Permanent Fissure
Moderator: talkhealth
Permanent Fissure
I was diagnosed with Lichen Sclerosus in 2016 and was unable to use steroid creams because they triggered recurrent outbreaks of genital herpes so I used a product called Emuaid instead. Later the same year I had a skin biopsy which confirmed I no longer had an active outbreak and all examinations since have shown the lichen sclerosus is dormant.
However, I am now experiencing issues with a 2-3 cm fissure where the inner and outer labia meet – it bleeds from time to time and makes it extremely uncomfortable to sit for long periods. My GP gave me a prescription for Xemacort which healed the fissure the first time but it has happened twice since and none of the normal topical applications I would use have helped (Epaderm, Hydromol, Ovestin, Emu Oil, Emuaid, Olive & Bee). I also suffer from vulvodynia and have to be careful what I apply to my vulval and vaginal tissues.

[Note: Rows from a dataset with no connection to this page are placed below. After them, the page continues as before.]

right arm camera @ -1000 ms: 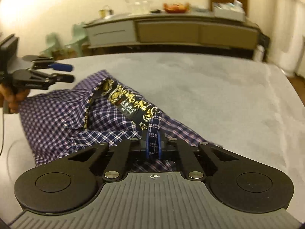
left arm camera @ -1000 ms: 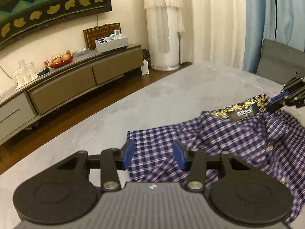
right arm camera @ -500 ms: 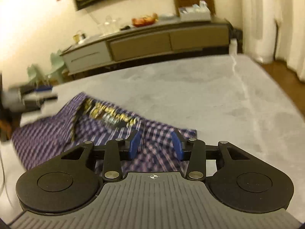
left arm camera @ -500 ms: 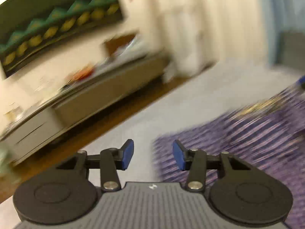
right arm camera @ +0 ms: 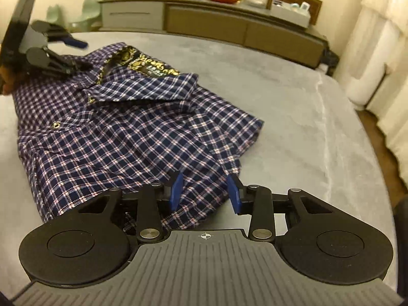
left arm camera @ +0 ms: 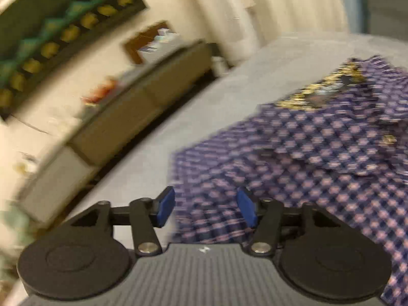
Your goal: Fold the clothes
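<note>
A navy, white and pink plaid shirt (right arm camera: pixel 122 132) lies partly folded on the grey bed (right arm camera: pixel 293 117), its gold-patterned collar (right arm camera: pixel 150 65) toward the far side. My right gripper (right arm camera: pixel 205 191) is open and empty, its blue fingertips over the shirt's near edge. My left gripper (left arm camera: pixel 206 210) is open and empty above the shirt's (left arm camera: pixel 318 158) left edge. It also shows in the right wrist view (right arm camera: pixel 68 53) at the far left by the collar. The left wrist view is motion-blurred.
A long low sideboard (right arm camera: pixel 229 25) with a fruit bowl, glasses and a box stands along the wall beyond the bed. White curtains (right arm camera: pixel 377 38) hang at the right. Wooden floor (right arm camera: pixel 382 137) runs past the bed's right edge.
My right gripper let go of the collar fold, opened and drew back to the shirt's near edge. My left gripper stayed open and swung, its view tilting and blurring.
</note>
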Motion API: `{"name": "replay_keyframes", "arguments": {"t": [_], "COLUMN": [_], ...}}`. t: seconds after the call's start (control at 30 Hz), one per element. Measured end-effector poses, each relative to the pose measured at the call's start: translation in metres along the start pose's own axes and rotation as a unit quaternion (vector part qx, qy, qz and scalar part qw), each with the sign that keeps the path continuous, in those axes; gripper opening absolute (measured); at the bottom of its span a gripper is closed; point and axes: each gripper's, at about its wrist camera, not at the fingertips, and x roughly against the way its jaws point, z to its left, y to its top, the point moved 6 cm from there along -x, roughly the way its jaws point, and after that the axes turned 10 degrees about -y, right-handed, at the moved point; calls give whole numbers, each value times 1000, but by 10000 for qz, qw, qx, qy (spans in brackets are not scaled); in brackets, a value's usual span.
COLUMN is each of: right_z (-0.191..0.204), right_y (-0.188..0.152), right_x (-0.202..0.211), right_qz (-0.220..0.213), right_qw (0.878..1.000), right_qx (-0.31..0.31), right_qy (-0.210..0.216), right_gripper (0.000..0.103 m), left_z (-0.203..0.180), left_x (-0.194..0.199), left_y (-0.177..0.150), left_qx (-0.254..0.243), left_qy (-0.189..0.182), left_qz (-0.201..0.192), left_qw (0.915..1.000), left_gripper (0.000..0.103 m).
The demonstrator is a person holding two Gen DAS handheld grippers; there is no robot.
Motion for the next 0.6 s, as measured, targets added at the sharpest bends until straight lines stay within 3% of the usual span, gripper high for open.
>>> {"name": "replay_keyframes", "arguments": {"t": [0.07,0.17,0.23,0.3,0.43,0.47,0.57,0.6], "right_z": [6,31,52,64,49,46,35,32], "right_y": [8,21,19,10,-2,-2,-2,-1], "right_x": [18,37,33,17,0,-2,-8,-11], "right_qz": [-278,-777,-788,-541,-386,-391,-454,-485], "right_qw": [9995,9966,9953,9959,9974,9974,9970,9968], "right_qx": [68,113,390,632,460,413,368,402], "right_qy": [-121,258,414,351,398,435,501,482], "right_gripper": [39,41,43,44,54,55,60,62], "left_z": [1,-13,-15,0,43,45,25,18], "left_x": [15,30,12,-13,-29,-24,-4,3], "left_y": [8,20,17,9,-24,-30,-45,-50], "left_qx": [156,36,-289,-225,855,954,440,277], "left_qy": [-108,-620,-341,220,728,792,922,944], "left_qz": [-211,-514,-192,174,353,358,676,801], "left_qw": [9996,9967,9988,9994,9930,9916,9925,9919], "left_gripper": [51,53,53,52,47,43,12,7]}}
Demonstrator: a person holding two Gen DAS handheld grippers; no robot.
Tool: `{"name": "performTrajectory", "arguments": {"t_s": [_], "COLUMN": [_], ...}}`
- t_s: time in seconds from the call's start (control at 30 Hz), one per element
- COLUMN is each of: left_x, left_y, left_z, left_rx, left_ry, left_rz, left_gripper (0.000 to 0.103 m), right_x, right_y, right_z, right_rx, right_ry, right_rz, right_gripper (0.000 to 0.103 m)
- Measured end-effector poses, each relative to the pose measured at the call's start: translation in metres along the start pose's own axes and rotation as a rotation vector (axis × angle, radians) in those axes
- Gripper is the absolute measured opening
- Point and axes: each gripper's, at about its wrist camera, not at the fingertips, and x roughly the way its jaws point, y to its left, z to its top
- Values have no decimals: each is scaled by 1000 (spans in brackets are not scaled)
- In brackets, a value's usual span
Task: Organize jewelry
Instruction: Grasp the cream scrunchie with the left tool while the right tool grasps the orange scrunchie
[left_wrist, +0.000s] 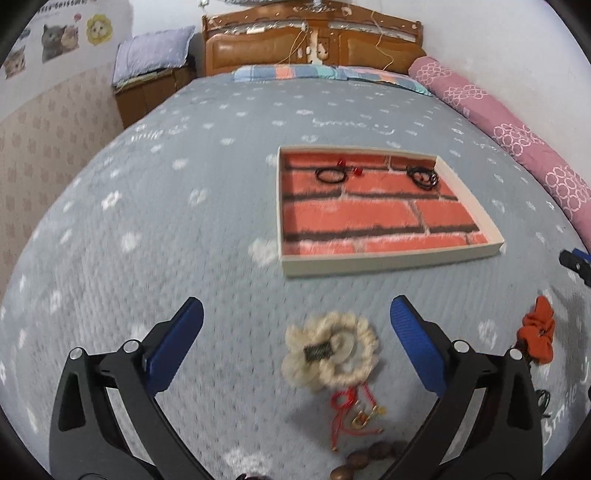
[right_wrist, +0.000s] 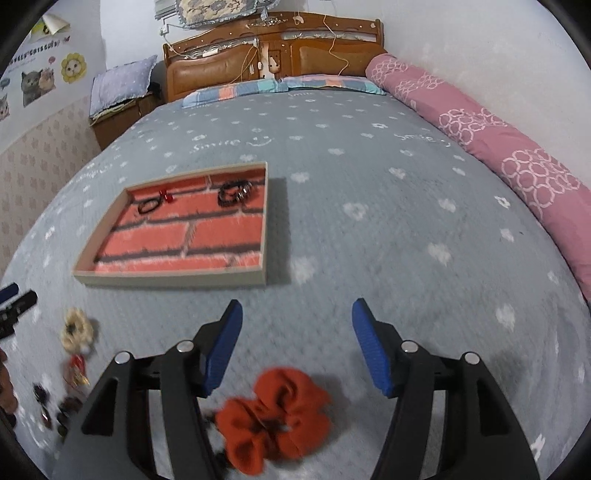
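Hovering over the grey bedspread (left_wrist: 166, 229) with both tools spread wide and gripping nothing: left gripper (left_wrist: 295, 325) around a cream crocheted flower ornament (left_wrist: 330, 352), right gripper (right_wrist: 297, 325) above an orange scrunchie (right_wrist: 275, 413). Lying at six o'clock of the brick-patterned tray (left_wrist: 388, 264), the flower, with a red cord charm (left_wrist: 351, 410) and brown wooden beads (left_wrist: 369, 456) closer in. Already in the tray at twelve o'clock: a black hair tie (left_wrist: 330, 175) with red beads and a dark bracelet (left_wrist: 424, 176). Soft, light, easily squashed, both pieces; probably best pinched across the yarn rim or the scrunchie's bunched folds, not the flower's stiff centre. Possibly tied to the flower, that red cord, though blur hides the join.
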Motion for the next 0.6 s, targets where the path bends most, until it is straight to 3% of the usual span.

Can you suggest any other product I could try or do I need to see a vulval dermatologist again if this fissure will not heal?
However, I am now experiencing issues with a 2-3 cm fissure where the inner and outer labia meet – it bleeds from time to time and makes it extremely uncomfortable to sit for long periods. My GP gave me a prescription for Xemacort which healed the fissure the first time but it has happened twice since and none of the normal topical applications I would use have helped (Epaderm, Hydromol, Ovestin, Emu Oil, Emuaid, Olive & Bee). I also suffer from vulvodynia and have to be careful what I apply to my vulval and vaginal tissues.
Can you suggest any other product I could try or do I need to see a vulval dermatologist again if this fissure will not heal?
- Dr Karen Gibbon
- Posts: 36
- Joined: Wed May 06, 2020 12:28 pm
Re: Permanent Fissure
I'm sorry you're having this issue. A persistent and unilateral fissure that won't heal or recurs quickly does need to be seen by a dermatologist. A further biopsy could be considered if topical therapy of the right kind remains ineffective.